Shikha Pandey, bowler on the India Women's National Cricket Team (Photography: Sumaiya Sayed)

My brother and I grew up in suburban Pennsylvania, miles away from our parents' Indian upbringing, but still heard him describe the physics of how best to throw the ball (players use spit or their own sweat to smooth one side of the ball and affect the way it spins in the air) in detail. My mom always jokes that if she calls her parents, who live in New Delhi, during an Indian-Pakistan match, a game that has become a proxy for the geopolitics between the two countries, they won't pick up because they're too busy rooting for India to win. And, if you go to a mall during an important match, the halls are empty because so many people are crowded around TVs in bars or showrooms trying to watch.

When talking about cricket, nearly everyone speaks in superlatives. There's no one better than battsman Sachin Tendulakar. There's no better game than India-Pakistan. There's no better use of time on a Saturday afternoon than playing a game with your neighbors.

The passion for the game is so intense that Debarghya Das, a software engineer at Google in New York City, works on improving Google's search function for Indian users by focusing solely on providing accurate and timely cricket statistics in search results. Indians are the fastest growing group of Internet users in the world, and cricket and Bollywood are the two verticals that they Google the most, Das tells me.

Cricket is literally a religious experience for people in South Asia. Here a Hindu priest is praying for Indian captain Saurav Ganguly and vice captain Rahul Dravid before an India-Pakistan match. (Photo via Getty)

He grew up in both the U.S. and India, and says that there's no sport with a comparable following in the U.S. He says, "Sports in most countries seem to be followed by a bunch of dudes, but in India, everyone likes cricket. It's like a religion. They run ads before games where moms and dads pray for certain batsmen. They do ceremonies, they have photos [decorated with] flowers in their houses. There was an iconic picture on TV of a grandmother in the crowd with her eyes closed just praying. I've never seen that elsewhere. If Sachin [Tandulkar] is batting, it's a good excuse to not go to work that day. That's what the culture is in India."
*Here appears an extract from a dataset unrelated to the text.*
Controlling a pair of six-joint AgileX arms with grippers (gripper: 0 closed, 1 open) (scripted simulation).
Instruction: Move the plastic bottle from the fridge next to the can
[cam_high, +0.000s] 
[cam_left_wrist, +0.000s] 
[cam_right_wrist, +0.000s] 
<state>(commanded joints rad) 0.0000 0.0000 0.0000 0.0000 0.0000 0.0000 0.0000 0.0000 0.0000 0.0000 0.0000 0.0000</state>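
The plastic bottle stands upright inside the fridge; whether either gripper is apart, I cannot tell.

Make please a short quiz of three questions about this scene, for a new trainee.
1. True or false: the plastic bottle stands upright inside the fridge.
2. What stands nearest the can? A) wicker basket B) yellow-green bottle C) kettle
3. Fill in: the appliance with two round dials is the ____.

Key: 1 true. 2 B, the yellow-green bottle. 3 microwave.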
In fact, he says that a lot of his job entails reminding his coworkers at Google who don't watch cricket just how big of a deal the game is in the South Asian subcontinent, and that if they don't fix factual errors immediately, it will be a huge PR mistake for the millions of South Asians who will undoubtedly notice.

Most of the South Asian people I spoke with started informally playing and watching cricket as children. They would overhear relatives watching the match in the living room, or would gather groups of friends to play makeshift games in the street. Shikha Pandey, a bowler for the Indian Nation Women's Cricket Team who lives in Goa, tells me just this, saying, "I started playing cricket as a five-year-old kid. I got involved because my father used to love cricket. He used to listen to commentary on the radio when we didn't have electricity at home. That's how I started playing cricket with boys. I played gully cricket, when you find four, five friends and then play near your house anywhere you can find space."


"Cricket diplomacy," strategic decisions by Indian or Pakistani officials to attend games, can go a long way to ease tensions between the two countries.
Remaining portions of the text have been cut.